**What to work on**
Please set down only the lines below starting with the line with "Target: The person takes" and going on through the line with "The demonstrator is", verbatim and without pictures.

**Given records**
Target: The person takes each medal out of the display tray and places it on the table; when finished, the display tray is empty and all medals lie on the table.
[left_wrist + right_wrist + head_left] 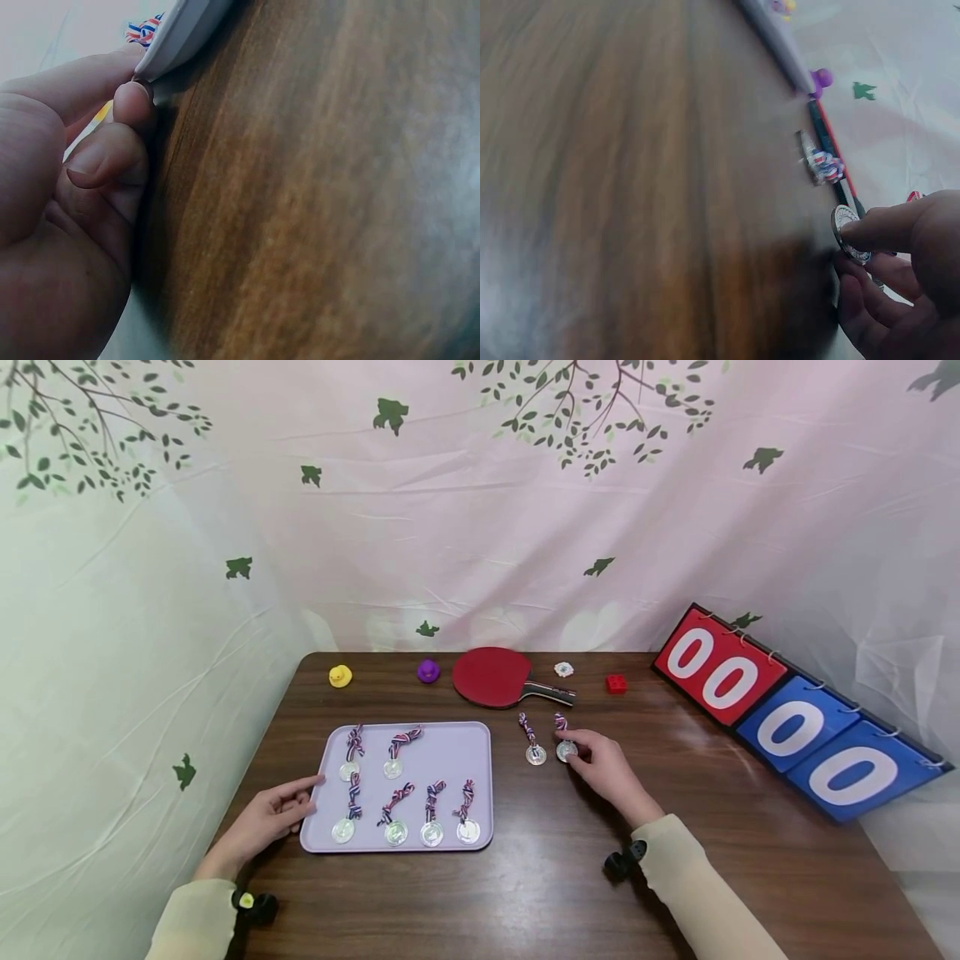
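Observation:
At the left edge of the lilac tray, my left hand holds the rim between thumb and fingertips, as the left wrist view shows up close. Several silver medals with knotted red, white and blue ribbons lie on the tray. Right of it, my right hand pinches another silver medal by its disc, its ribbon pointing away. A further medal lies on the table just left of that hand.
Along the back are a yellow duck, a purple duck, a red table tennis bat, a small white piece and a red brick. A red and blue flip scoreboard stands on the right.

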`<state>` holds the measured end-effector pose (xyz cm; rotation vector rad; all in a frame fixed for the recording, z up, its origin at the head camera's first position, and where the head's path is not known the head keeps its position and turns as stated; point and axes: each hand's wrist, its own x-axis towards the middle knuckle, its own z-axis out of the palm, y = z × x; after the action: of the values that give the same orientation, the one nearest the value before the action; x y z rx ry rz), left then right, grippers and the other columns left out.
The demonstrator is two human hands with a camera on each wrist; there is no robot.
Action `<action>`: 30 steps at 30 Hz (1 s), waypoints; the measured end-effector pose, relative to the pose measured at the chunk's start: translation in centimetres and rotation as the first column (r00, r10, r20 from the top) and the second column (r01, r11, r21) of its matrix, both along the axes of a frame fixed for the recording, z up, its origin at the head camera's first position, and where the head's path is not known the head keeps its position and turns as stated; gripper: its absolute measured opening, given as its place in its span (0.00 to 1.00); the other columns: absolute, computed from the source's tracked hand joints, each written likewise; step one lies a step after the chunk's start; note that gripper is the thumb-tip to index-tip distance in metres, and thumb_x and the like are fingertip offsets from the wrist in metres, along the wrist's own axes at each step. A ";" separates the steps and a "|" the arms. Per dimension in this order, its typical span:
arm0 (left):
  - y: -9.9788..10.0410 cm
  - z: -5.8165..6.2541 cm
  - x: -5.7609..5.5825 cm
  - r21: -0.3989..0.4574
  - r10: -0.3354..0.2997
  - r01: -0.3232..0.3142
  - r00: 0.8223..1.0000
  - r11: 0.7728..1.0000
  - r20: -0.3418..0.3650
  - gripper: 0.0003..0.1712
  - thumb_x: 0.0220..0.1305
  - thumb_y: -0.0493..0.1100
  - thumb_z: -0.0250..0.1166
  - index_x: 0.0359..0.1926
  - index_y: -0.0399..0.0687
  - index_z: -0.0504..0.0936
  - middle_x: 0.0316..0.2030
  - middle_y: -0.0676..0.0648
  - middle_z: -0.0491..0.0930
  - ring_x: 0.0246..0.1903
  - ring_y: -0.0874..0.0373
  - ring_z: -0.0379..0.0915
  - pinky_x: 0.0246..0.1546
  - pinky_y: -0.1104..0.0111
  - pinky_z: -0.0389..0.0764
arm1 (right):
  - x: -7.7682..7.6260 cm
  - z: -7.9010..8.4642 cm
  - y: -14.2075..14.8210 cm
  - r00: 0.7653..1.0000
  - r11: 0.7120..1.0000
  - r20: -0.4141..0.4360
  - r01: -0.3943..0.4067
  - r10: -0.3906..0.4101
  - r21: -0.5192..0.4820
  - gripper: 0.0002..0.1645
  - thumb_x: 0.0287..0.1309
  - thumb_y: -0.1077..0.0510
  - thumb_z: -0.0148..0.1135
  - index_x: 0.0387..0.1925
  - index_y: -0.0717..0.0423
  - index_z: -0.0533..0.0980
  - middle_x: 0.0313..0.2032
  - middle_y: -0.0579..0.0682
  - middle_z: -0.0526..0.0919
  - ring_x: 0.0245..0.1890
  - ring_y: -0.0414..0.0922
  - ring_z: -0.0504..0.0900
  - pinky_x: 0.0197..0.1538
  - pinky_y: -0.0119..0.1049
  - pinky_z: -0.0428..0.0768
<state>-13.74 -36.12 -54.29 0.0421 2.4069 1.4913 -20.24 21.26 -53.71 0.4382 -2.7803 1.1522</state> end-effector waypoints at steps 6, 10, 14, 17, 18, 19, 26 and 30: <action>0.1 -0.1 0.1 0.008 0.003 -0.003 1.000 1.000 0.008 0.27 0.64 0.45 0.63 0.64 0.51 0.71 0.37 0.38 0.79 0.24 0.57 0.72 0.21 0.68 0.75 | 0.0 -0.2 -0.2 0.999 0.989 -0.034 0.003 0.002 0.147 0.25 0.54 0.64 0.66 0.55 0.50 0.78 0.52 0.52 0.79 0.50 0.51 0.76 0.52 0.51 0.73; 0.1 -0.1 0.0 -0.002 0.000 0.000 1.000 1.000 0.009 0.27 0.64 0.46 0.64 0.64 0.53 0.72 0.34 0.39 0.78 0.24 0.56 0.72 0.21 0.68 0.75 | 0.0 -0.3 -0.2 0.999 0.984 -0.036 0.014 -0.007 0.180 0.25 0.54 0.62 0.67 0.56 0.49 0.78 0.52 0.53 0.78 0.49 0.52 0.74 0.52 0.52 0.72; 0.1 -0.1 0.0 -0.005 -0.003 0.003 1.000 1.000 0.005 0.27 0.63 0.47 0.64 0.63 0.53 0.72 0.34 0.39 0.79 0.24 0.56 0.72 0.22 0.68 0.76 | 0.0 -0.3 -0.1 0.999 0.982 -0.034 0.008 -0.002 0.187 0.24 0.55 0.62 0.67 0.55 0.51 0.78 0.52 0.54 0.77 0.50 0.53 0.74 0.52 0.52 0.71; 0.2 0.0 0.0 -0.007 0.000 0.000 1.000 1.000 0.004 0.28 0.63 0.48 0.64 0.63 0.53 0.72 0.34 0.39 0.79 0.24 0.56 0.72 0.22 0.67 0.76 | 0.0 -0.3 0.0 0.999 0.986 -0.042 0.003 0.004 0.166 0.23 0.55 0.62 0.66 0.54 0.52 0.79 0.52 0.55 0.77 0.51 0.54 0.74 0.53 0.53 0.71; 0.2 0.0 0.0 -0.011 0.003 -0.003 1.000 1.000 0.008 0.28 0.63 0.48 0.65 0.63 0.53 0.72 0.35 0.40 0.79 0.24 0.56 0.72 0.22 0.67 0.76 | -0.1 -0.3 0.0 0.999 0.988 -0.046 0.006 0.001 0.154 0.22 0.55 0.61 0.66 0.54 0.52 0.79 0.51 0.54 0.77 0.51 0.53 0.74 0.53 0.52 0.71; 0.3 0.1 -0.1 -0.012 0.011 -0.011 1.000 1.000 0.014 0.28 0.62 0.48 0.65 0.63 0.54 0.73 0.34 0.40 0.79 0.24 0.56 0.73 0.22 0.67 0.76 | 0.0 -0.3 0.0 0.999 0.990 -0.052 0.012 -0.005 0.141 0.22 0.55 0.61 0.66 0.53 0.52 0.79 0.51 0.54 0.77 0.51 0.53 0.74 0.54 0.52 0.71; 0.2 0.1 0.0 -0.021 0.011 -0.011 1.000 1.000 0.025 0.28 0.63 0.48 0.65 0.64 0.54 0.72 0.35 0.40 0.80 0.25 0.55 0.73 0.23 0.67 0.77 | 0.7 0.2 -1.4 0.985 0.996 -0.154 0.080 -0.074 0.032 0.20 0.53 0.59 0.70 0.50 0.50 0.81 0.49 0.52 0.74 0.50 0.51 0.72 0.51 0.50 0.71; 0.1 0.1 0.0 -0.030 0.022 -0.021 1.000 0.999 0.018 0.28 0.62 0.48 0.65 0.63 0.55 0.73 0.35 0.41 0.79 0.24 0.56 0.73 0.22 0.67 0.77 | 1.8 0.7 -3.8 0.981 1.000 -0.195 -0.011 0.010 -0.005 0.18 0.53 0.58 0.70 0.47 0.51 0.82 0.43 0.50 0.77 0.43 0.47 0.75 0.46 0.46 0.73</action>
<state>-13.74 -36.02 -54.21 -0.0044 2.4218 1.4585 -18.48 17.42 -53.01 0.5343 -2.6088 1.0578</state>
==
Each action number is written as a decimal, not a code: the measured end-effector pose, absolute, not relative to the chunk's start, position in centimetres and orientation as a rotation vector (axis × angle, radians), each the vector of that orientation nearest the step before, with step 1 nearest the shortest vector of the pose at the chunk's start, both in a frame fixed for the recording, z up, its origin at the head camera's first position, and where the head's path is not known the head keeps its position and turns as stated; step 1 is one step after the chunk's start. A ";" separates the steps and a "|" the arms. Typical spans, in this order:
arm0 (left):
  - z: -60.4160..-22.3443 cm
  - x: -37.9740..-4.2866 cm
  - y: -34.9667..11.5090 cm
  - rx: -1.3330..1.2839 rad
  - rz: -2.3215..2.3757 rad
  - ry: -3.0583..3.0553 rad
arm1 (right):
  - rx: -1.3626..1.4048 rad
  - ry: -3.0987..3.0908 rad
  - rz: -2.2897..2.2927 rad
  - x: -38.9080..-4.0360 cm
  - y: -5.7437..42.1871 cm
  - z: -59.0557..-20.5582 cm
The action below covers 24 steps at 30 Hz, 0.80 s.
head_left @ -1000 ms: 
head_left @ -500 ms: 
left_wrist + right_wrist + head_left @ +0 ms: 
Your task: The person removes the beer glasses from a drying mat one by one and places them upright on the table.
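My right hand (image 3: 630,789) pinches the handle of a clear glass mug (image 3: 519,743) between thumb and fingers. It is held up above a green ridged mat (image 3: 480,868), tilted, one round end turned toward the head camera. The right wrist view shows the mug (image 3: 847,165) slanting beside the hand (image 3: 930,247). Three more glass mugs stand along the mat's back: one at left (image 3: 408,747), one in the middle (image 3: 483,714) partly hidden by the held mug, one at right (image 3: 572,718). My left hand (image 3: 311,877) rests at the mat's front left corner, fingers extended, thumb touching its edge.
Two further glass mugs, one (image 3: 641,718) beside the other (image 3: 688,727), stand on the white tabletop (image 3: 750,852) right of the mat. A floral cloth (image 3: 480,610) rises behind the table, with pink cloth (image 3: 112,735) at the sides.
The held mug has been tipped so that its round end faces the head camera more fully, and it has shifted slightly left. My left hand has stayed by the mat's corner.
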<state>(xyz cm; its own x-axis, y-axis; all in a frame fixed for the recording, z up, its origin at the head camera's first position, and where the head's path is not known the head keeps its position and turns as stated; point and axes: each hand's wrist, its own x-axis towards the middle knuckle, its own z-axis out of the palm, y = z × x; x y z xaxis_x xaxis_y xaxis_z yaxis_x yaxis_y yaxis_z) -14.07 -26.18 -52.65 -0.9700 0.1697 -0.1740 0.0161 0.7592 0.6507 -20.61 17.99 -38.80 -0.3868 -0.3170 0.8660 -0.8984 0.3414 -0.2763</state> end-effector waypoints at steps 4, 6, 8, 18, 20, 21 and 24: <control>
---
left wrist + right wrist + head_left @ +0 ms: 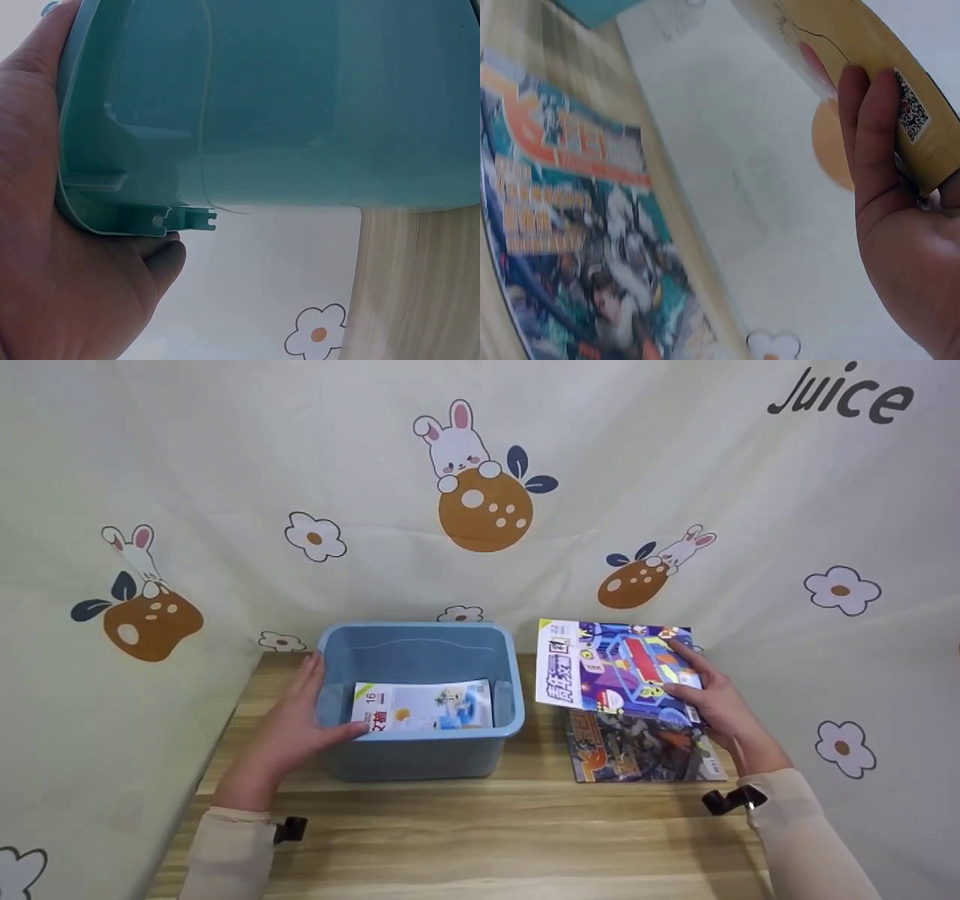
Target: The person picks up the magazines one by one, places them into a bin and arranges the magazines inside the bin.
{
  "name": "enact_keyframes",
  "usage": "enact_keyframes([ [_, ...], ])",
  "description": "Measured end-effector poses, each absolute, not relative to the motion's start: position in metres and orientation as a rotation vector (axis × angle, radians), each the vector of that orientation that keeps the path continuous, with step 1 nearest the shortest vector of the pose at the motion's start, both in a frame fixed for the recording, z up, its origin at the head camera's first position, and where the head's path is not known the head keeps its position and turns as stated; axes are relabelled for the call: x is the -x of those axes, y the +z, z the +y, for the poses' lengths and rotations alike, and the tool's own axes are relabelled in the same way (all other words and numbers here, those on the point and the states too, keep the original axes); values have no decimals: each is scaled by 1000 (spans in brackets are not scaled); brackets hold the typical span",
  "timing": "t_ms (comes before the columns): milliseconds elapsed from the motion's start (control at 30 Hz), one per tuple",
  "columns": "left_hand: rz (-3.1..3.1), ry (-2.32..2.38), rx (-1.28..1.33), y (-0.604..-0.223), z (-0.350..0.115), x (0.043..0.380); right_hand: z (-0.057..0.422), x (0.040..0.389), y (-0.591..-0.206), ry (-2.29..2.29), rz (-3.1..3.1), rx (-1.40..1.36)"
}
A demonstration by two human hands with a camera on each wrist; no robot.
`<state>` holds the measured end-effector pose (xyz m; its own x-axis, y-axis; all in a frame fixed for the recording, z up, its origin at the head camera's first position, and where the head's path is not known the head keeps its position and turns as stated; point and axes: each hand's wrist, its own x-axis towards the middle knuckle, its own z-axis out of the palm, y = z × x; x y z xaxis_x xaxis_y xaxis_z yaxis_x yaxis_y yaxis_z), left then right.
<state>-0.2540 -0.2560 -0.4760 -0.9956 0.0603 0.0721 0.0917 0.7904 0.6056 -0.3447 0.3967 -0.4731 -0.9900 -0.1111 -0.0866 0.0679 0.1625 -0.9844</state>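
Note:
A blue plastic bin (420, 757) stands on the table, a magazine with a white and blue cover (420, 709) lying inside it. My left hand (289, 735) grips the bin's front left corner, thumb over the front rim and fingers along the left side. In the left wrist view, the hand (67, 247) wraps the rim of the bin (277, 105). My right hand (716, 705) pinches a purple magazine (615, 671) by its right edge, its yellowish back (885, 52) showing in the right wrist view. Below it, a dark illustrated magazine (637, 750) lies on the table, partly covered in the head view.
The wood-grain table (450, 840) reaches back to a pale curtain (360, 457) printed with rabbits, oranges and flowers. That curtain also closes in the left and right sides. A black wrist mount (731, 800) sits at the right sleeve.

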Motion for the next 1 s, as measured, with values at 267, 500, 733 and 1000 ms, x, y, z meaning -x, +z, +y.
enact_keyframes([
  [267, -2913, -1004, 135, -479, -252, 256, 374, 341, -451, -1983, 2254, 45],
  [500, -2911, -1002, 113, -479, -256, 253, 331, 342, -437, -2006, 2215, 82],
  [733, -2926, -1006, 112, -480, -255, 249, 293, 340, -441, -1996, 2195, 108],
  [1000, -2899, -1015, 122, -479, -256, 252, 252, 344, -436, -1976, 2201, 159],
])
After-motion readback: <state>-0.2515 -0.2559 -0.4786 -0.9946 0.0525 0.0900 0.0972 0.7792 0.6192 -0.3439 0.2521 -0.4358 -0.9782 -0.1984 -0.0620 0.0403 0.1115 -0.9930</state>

**Answer section**
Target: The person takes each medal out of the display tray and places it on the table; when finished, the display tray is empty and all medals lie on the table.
[left_wrist + right_wrist + head_left] 
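Observation:
At the left edge of the lilac tray, my left hand holds the rim between thumb and fingertips, as the left wrist view shows up close. Several silver medals with knotted red, white and blue ribbons lie on the tray. Right of it, my right hand pinches another silver medal by its disc, its ribbon pointing away. A further medal lies on the table just left of that hand.
Along the back are a yellow duck, a purple duck, a red table tennis bat, a small white piece and a red brick. A red and blue flip scoreboard stands on the right.
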
`<state>` holds the measured end-effector pose (xyz cm; rotation vector rad; all in a frame fixed for the recording, z up, its origin at the head camera's first position, and where the head's path is not known the head keeps its position and turns as stated; point and axes: each hand's wrist, its own x-axis towards the middle knuckle, its own z-axis out of the palm, y = z × x; after the action: of the values that give the same orientation, the one nearest the value before the action; x y z rx ry rz), left then right, grippers and the other columns left out.
The demonstrator is two human hands with a camera on each wrist; there is no robot.

Nothing remains to be added to the response.